__Work required__
Check every line of the entries for "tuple", and copy the lines that hold it.

== Provided records

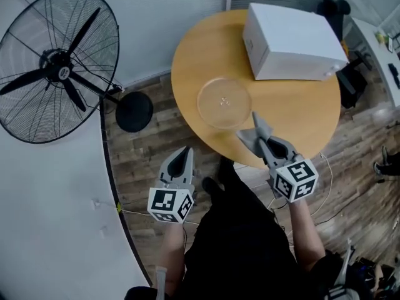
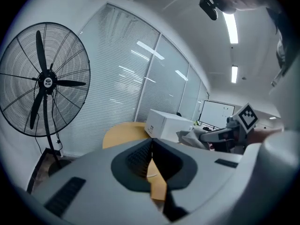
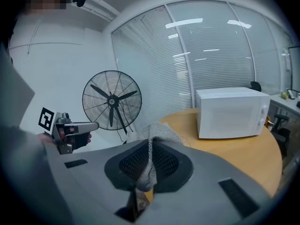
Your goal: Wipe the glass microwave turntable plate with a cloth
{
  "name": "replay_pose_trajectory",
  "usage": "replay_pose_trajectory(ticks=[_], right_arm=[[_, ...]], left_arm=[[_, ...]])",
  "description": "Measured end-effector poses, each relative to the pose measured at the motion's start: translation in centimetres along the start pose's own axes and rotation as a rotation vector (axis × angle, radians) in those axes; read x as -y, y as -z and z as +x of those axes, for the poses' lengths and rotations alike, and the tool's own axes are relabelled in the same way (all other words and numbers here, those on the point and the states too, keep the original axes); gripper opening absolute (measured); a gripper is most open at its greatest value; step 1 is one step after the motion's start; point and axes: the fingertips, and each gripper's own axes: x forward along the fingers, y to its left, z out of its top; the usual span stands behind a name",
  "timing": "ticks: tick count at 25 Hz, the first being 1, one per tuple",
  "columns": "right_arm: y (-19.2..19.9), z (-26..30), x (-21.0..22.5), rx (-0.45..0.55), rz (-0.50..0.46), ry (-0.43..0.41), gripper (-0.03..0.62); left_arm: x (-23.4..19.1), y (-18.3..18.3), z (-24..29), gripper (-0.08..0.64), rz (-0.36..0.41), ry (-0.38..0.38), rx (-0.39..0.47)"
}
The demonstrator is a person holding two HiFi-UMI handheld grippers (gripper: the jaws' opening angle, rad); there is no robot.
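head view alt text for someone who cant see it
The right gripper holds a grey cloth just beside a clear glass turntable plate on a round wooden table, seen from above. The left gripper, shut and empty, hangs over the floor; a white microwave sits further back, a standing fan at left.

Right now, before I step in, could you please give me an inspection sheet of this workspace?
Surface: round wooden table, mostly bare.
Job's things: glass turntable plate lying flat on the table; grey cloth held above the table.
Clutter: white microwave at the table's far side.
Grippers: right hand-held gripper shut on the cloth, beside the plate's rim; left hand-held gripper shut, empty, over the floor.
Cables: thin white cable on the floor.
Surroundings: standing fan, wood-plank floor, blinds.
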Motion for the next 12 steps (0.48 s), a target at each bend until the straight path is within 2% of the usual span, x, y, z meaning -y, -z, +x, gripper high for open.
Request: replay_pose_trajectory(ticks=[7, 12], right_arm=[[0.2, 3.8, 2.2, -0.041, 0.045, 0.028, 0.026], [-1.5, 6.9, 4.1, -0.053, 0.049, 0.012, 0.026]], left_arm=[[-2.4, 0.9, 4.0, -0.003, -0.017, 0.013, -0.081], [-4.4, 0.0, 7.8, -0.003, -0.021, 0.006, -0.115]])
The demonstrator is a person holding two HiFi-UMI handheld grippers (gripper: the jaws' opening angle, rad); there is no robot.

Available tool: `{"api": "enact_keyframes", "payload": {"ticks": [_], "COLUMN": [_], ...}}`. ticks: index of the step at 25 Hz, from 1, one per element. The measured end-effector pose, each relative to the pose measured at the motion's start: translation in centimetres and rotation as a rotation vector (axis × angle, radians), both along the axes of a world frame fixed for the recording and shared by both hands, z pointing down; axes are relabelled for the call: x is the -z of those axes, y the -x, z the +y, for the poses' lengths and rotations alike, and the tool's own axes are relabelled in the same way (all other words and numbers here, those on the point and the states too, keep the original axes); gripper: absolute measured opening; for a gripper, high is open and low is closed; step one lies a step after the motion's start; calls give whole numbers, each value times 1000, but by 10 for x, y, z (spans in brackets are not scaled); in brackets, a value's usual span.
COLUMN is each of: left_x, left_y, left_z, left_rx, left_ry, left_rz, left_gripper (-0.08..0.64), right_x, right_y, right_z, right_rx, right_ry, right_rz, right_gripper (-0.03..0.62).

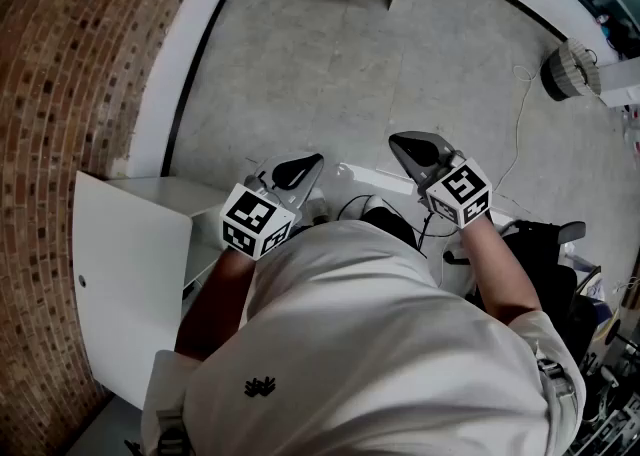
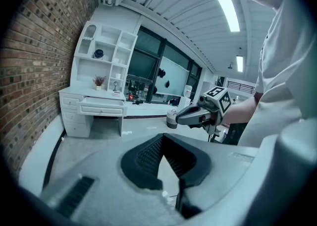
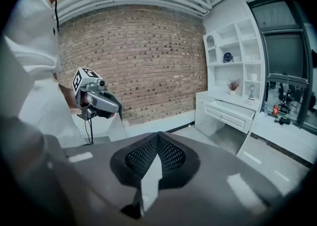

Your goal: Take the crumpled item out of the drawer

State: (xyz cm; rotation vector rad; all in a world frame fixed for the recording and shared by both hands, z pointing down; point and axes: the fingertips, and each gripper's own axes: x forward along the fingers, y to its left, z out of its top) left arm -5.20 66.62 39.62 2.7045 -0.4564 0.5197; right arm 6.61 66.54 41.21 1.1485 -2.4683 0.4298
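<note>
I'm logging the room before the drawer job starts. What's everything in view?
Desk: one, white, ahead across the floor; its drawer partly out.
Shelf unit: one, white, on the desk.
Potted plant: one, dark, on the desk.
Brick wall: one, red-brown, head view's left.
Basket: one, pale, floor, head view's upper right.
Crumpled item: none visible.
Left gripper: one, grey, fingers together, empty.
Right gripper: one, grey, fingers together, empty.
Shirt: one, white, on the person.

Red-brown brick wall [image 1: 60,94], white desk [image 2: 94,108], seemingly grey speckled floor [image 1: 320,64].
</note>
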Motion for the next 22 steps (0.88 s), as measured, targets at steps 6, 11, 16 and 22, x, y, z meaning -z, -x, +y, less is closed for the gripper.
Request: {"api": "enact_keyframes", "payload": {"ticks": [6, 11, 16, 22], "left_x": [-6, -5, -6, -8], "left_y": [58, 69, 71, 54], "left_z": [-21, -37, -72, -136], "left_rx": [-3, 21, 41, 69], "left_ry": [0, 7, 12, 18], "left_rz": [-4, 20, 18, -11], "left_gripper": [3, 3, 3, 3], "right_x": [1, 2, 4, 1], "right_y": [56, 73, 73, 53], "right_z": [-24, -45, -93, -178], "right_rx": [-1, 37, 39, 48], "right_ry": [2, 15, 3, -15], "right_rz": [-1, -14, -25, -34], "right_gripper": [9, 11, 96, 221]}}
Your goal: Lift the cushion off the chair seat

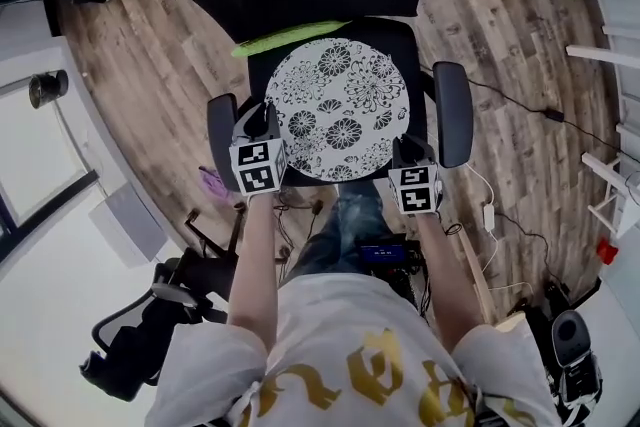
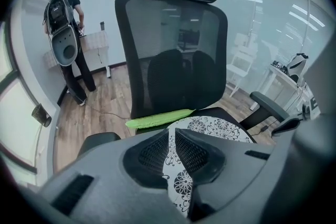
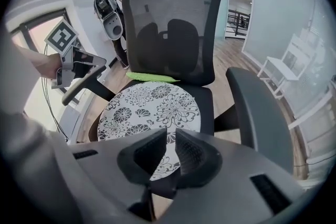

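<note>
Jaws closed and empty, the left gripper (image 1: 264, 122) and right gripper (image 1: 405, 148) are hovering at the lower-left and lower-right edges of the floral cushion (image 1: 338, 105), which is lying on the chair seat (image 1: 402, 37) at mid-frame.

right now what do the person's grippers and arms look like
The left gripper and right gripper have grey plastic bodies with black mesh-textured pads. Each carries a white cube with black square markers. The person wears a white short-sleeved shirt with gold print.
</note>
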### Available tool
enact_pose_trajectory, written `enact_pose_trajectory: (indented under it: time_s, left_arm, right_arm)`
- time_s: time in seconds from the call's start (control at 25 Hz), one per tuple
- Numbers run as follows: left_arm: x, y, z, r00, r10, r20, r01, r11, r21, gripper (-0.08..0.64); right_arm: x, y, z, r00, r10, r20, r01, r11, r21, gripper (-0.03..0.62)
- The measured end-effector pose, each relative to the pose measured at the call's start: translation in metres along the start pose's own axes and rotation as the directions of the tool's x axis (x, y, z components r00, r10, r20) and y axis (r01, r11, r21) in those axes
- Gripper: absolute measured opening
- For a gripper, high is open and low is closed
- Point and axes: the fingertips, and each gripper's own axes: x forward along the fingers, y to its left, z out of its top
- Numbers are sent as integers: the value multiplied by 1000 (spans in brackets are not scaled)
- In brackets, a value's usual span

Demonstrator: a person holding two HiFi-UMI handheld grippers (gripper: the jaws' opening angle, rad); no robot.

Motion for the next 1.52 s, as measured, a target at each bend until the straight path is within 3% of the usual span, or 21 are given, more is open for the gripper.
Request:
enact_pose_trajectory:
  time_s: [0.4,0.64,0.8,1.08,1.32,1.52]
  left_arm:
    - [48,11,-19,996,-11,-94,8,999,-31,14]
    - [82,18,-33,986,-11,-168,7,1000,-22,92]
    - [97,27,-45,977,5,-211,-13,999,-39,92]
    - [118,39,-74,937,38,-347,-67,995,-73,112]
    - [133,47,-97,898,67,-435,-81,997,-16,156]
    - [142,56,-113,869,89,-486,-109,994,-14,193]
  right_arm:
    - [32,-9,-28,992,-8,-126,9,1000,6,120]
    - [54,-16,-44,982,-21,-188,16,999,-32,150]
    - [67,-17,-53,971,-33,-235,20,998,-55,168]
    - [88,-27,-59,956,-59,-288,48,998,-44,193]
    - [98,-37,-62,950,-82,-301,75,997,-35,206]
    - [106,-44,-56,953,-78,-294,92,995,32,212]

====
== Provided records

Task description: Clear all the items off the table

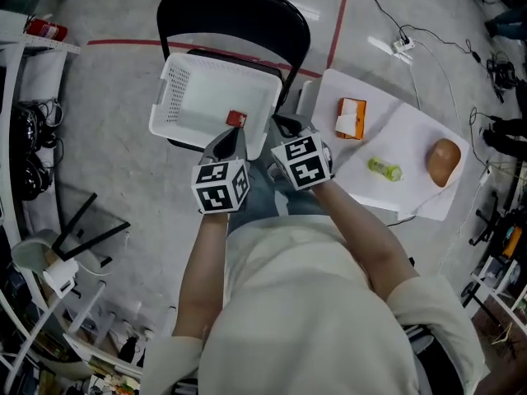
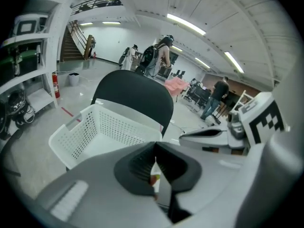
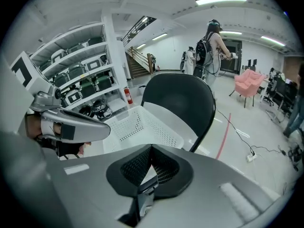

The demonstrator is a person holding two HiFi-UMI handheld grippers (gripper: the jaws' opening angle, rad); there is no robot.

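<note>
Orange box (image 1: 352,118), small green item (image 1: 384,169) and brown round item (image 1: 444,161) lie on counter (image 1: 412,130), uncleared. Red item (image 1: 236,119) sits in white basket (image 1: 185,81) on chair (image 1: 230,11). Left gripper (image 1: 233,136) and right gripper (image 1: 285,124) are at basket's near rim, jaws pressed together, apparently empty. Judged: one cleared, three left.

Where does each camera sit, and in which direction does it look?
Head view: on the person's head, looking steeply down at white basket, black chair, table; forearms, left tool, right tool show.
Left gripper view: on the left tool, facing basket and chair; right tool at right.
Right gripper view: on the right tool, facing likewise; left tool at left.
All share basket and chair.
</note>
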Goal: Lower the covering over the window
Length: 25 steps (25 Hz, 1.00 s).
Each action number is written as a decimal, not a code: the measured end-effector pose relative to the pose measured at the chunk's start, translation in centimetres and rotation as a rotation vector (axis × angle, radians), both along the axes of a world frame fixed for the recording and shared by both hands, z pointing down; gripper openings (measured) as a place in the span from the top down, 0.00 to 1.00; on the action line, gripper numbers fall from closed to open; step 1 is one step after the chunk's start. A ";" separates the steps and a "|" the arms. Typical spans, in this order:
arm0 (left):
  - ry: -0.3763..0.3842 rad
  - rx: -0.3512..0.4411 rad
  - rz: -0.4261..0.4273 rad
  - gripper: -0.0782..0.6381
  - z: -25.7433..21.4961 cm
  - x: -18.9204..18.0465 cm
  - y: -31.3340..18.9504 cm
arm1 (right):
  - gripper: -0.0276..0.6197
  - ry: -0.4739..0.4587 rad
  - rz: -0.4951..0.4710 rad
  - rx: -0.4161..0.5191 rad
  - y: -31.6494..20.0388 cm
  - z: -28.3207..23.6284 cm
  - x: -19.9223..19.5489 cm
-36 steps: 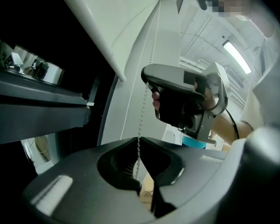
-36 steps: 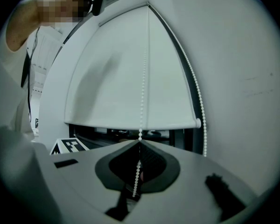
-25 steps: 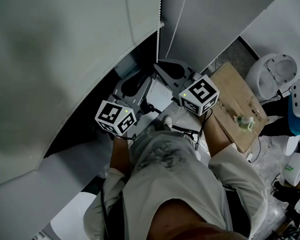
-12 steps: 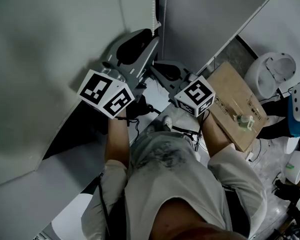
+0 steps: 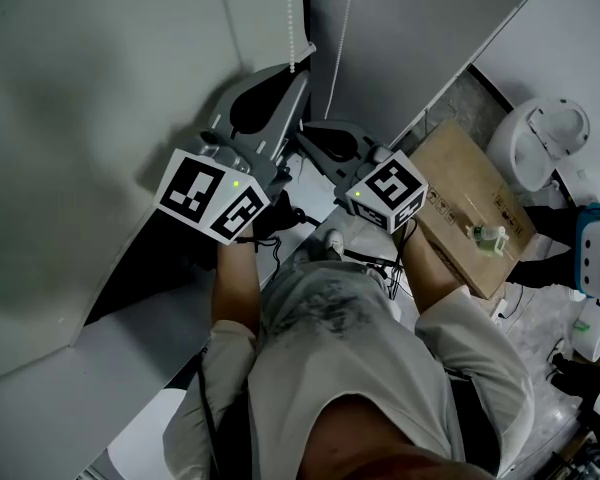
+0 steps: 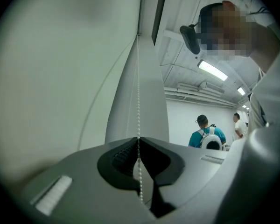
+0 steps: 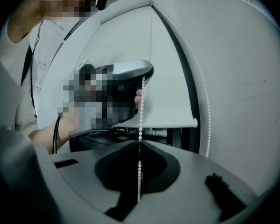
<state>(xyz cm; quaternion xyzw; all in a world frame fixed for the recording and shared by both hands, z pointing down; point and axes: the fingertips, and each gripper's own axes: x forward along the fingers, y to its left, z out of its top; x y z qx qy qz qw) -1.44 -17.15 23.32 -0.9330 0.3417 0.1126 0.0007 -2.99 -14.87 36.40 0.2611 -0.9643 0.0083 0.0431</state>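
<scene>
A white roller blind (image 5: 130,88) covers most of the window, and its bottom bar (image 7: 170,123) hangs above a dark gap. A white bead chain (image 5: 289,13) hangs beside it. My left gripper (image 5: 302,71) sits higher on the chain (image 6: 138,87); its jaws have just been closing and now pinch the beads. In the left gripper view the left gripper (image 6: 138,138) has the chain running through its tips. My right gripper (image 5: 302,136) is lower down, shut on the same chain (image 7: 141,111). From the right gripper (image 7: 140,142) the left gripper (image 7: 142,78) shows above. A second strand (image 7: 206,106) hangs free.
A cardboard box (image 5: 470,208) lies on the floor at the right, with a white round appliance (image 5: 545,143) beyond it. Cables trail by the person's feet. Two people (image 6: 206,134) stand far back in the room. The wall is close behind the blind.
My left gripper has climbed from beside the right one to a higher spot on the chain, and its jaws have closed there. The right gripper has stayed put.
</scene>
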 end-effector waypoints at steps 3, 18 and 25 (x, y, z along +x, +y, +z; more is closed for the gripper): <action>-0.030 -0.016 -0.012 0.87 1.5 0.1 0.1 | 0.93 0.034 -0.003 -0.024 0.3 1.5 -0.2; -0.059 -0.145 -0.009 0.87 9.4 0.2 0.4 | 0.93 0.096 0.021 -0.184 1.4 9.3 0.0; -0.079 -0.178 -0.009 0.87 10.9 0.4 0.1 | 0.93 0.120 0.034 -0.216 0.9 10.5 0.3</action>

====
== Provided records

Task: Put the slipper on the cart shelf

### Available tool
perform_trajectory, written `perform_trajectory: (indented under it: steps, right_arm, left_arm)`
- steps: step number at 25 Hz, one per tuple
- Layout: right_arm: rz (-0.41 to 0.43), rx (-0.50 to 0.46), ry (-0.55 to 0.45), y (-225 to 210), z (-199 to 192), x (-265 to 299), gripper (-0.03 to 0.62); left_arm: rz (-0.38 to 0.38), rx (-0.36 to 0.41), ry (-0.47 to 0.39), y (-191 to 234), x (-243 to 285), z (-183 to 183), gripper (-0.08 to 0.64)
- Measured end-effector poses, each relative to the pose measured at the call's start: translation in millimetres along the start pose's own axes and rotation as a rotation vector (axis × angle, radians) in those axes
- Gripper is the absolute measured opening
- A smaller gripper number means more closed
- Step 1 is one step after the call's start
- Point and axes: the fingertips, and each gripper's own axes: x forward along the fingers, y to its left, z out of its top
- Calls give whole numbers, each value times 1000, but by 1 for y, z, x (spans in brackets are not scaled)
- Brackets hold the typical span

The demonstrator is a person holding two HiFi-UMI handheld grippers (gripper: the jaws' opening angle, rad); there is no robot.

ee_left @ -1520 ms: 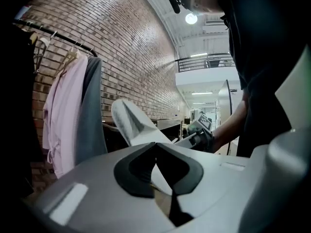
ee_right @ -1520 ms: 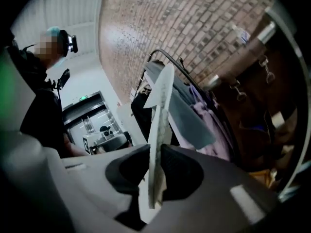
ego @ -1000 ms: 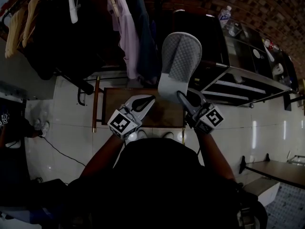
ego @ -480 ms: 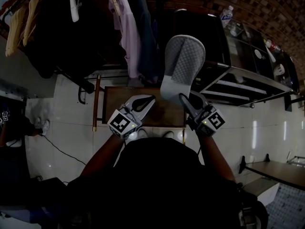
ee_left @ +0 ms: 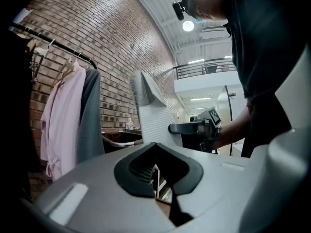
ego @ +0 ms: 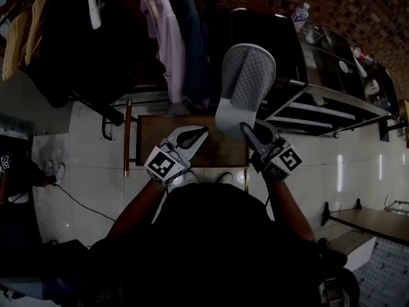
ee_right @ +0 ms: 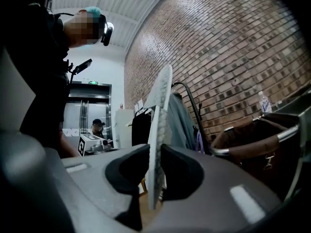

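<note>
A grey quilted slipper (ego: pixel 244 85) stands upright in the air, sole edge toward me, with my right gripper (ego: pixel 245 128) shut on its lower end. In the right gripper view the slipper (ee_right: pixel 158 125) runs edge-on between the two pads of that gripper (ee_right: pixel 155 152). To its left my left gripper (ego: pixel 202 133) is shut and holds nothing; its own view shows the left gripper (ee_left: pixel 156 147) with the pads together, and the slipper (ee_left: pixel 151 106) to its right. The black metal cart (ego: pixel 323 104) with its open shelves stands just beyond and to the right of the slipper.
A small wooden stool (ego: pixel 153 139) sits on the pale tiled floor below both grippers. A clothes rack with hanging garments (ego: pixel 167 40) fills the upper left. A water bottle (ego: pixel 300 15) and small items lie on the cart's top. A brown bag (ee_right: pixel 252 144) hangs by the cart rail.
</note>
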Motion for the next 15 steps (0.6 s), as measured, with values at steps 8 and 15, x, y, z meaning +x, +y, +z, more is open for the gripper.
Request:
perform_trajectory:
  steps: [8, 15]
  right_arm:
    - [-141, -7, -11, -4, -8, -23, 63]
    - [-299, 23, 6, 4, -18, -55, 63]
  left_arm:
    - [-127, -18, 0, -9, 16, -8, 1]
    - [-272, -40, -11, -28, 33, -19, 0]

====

__Response to the task__
  "timing": "ticks: tick count at 25 Hz, the first being 1, one per tuple",
- time_s: time in seconds from the call's start (control at 25 Hz), one per tuple
- steps: step number at 25 Hz, one per tuple

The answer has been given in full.